------ SUPPLIED DATA

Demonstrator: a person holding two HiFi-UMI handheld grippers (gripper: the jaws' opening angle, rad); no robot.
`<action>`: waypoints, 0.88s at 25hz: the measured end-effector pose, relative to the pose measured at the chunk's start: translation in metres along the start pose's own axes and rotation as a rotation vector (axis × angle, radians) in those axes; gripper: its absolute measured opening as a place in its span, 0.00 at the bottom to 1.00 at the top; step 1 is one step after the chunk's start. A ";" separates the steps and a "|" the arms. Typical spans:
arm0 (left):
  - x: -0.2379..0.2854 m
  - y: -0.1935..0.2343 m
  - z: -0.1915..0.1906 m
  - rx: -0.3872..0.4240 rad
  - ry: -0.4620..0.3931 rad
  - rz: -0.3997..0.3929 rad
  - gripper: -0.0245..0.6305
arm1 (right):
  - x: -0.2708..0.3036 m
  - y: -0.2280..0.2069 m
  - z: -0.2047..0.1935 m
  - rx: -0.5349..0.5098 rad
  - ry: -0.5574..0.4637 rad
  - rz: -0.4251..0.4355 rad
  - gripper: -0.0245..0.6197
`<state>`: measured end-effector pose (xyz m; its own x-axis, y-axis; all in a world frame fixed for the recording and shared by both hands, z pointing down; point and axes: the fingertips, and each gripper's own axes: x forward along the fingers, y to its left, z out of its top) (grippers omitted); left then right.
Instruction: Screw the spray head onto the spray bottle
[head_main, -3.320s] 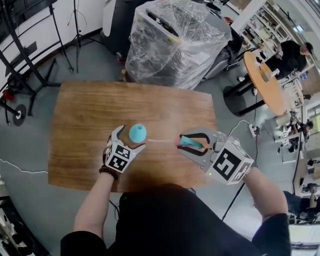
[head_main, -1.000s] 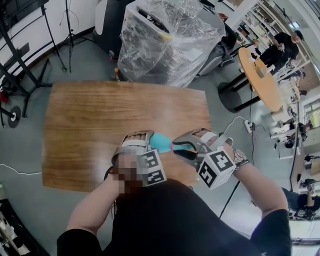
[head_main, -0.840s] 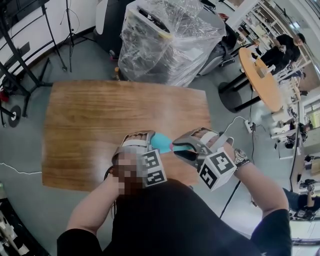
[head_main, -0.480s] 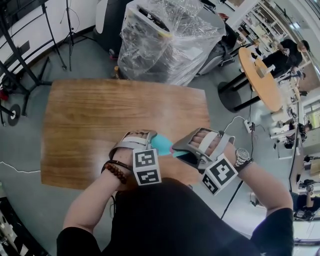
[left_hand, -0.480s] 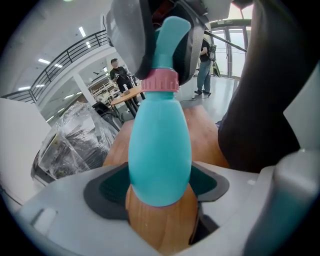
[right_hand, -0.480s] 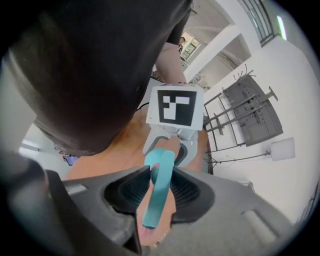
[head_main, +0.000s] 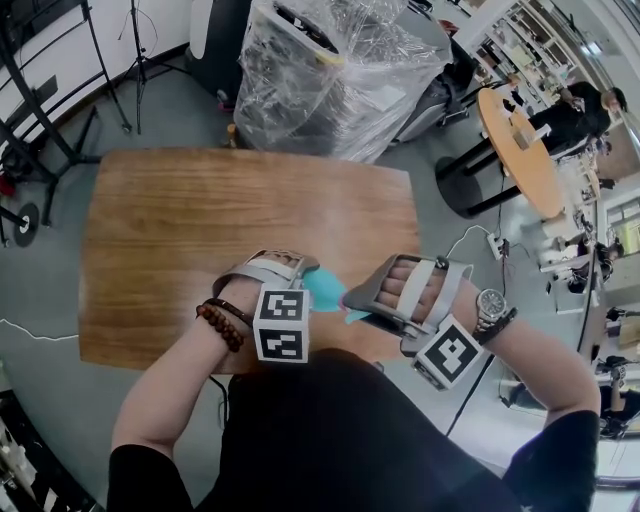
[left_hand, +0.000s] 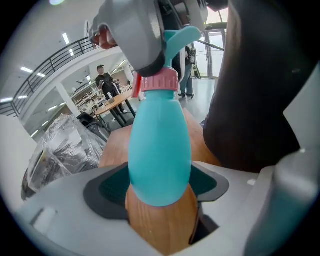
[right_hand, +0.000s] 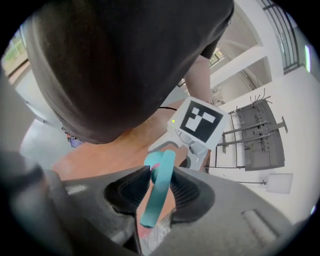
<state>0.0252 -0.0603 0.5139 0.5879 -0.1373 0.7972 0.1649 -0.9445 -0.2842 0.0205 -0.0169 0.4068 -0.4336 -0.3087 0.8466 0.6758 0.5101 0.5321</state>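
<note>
left gripper (left_hand: 160, 194) jaws wide, clamped round teal spray bottle (left_hand: 160, 150) belly, neck pointing away. right gripper (right_hand: 160, 194) half closed, pinching spray head (right_hand: 162, 172) trigger; pink collar (left_hand: 159, 82) sits on bottle neck. counter (head_main: 200, 220) below both.

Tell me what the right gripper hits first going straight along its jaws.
Probably the spray bottle, just beyond the spray head it grips; the left gripper sits right behind. Depth unclear.
</note>
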 end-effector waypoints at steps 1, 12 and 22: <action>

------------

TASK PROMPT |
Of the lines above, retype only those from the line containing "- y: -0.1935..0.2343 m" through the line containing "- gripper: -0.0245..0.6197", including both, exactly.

RESPONSE AREA |
  - y: -0.1935..0.2343 m
  - z: -0.1915..0.1906 m
  - rx: -0.3872..0.4240 rad
  - ry: -0.4620..0.3931 rad
  - rz: -0.3997..0.3929 rad
  - gripper: -0.0245..0.6305
arm1 (right):
  - x: -0.2708..0.3036 m
  - y: -0.2280..0.2069 m
  - z: -0.2047..0.1935 m
  - rx: -0.5349..0.5098 rad
  - ry: -0.5574..0.4637 rad
  - rz: -0.4251..0.4355 rad
  - gripper: -0.0245..0.6197

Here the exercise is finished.